If a line in the entries contains the word "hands", list it.

Records for this task: Begin

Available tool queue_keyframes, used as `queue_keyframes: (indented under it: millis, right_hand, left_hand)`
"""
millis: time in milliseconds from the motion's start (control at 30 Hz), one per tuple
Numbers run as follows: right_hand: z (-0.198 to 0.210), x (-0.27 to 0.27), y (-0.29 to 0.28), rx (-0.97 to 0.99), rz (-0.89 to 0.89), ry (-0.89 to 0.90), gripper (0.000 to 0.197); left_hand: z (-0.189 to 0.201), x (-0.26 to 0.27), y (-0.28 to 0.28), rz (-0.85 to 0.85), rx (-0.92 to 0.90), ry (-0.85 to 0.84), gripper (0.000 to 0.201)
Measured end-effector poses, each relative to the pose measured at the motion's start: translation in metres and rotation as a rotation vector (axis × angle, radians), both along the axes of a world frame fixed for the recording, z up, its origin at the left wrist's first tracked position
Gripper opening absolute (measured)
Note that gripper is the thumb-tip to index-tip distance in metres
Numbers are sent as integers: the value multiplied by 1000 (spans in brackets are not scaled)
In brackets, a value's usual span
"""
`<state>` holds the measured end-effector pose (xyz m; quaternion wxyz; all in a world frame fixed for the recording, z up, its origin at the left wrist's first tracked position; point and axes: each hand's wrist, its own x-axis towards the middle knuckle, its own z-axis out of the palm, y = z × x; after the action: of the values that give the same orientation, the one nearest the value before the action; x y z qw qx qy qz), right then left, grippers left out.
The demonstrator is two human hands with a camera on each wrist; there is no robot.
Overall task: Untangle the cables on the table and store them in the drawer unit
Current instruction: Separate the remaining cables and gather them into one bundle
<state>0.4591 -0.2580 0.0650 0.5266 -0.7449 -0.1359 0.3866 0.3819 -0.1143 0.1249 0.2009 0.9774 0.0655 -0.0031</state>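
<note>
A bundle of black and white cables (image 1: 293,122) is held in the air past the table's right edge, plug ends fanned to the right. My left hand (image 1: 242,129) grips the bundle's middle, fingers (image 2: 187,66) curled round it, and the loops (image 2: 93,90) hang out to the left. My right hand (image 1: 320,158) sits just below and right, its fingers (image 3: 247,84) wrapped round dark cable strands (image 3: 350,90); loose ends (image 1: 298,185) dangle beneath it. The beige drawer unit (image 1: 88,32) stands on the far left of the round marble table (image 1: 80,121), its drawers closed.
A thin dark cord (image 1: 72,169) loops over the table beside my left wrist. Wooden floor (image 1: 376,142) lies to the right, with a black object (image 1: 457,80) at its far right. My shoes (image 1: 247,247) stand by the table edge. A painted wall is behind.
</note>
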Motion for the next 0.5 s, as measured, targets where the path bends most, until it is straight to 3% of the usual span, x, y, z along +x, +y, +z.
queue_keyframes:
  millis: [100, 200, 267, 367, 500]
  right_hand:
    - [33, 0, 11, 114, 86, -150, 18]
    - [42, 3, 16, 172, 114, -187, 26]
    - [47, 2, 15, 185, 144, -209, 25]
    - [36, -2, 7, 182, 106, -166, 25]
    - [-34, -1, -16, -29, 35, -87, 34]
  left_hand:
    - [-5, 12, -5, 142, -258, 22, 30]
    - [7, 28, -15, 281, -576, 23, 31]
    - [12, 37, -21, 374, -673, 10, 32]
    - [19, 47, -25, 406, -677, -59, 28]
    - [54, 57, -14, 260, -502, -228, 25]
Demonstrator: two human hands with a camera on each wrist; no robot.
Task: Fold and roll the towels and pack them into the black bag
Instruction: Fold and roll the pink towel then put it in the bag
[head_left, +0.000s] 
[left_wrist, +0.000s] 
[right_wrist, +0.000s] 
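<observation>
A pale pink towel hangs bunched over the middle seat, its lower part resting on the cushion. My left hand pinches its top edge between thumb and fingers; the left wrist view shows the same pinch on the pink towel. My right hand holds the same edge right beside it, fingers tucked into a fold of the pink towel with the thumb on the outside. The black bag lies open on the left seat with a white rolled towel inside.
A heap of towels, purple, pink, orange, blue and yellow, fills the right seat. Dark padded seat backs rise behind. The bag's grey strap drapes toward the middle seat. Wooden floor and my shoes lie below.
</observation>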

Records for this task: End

▶ _Output below_
The demonstrator is two human hands with a camera on each wrist; there is no robot.
Demonstrator: two human hands with a camera on each wrist; no robot.

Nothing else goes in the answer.